→ TASK PROMPT: Print the listing that follows, character for character.

+++ PROVIDED MATERIAL

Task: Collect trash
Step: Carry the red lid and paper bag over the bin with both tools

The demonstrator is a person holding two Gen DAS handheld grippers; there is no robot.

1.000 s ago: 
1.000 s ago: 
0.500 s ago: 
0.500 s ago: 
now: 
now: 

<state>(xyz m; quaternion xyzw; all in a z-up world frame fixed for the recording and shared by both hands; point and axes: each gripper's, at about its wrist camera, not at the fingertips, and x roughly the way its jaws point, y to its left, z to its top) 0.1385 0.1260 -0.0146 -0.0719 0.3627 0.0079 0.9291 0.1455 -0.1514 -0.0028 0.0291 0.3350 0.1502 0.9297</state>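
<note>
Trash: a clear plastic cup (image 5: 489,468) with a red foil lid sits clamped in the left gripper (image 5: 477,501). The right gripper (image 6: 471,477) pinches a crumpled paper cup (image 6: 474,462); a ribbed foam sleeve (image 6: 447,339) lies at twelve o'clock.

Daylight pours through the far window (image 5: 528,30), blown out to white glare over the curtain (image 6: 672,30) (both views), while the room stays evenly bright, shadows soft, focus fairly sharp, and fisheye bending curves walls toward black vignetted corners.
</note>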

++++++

→ OUTPUT:
Task: Collect trash
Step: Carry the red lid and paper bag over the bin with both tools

The demonstrator is a person holding two Gen DAS handheld grippers; there is no robot.

1.000 s ago: 
1.000 s ago: 
0.500 s ago: 
0.500 s ago: 
now: 
now: 

<state>(xyz m; quaternion xyzw; all in a z-up world frame fixed for the recording and shared by both hands; point and axes: each gripper's, at about its wrist camera, not at the fingertips, and x roughly the way its jaws point, y to its left, z to its top) 0.1385 0.1260 -0.0146 -0.0719 0.3627 0.0079 0.9291 0.1455 -0.1514 -0.0028 0.0291 0.3350 0.1502 0.9297</state>
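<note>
Trash: a clear plastic cup (image 5: 489,468) with a red foil lid sits clamped in the left gripper (image 5: 477,501). The right gripper (image 6: 471,477) pinches a crumpled paper cup (image 6: 474,462); a ribbed foam sleeve (image 6: 447,339) lies at twelve o'clock.

Daylight pours through the far window (image 5: 528,30), blown out to white glare over the curtain (image 6: 672,30) (both views), while the room stays evenly bright, shadows soft, focus fairly sharp, and fisheye bending curves walls toward black vignetted corners.
</note>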

Nothing more remains in this exercise.